══ Given data

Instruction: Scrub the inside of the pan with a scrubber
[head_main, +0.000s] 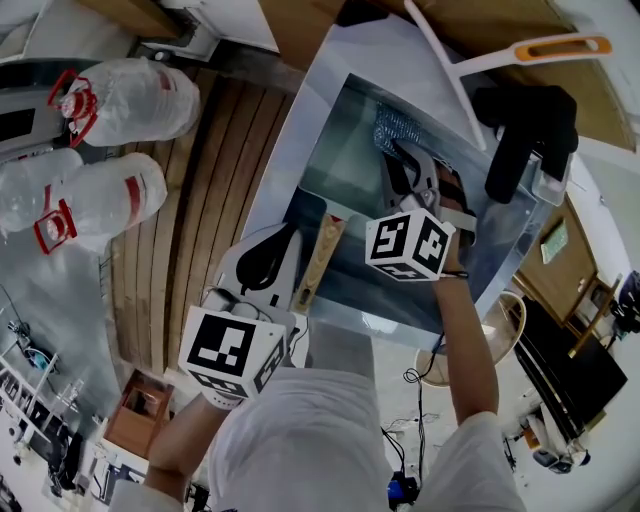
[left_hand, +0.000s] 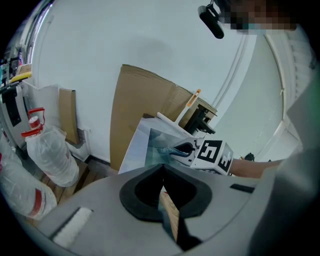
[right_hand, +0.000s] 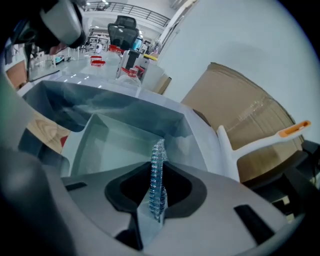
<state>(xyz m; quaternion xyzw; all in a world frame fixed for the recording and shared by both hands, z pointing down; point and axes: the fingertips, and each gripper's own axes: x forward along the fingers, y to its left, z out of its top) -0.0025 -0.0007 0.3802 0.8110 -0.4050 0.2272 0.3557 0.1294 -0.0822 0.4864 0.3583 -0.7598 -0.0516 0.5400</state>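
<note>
Over the sink (head_main: 297, 112), the right claw (right_hand: 156, 175) pinches a mesh scrubber (right_hand: 158, 150); the left claw (left_hand: 163, 176) is clamped on the wooden pan handle (left_hand: 170, 214).

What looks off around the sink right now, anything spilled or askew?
Nothing stands out. The left tongs clamp the pan's wooden handle, the right tongs clamp the scrubber over the sink; no spill or damage shows.
</note>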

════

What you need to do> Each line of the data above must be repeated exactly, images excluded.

Your response>
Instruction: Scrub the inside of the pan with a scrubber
[head_main, +0.000s] 
[left_hand, +0.000s] 
[right_hand, +0.000s] 
<state>(xyz m; quaternion xyzw; all in a world frame fixed for the recording and shared by both hands, z pointing down; point and axes: the fingertips, and each gripper's own axes: x forward along the fingers, y to its left, z out of its top) -0.0025 -0.0007 0.3802 0.8110 -0.4050 0.2272 0.3557 0.1294 -0.0822 0.4864 0.3583 -0.7598 -0.0516 0.5400</state>
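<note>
Over the sink (head_main: 297, 112), the right claw (right_hand: 156, 175) pinches a mesh scrubber (right_hand: 158, 150); the left claw (left_hand: 163, 176) is clamped on the wooden pan handle (left_hand: 170, 214).

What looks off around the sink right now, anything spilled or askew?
Nothing stands out. The left tongs clamp the pan's wooden handle, the right tongs clamp the scrubber over the sink; no spill or damage shows.
</note>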

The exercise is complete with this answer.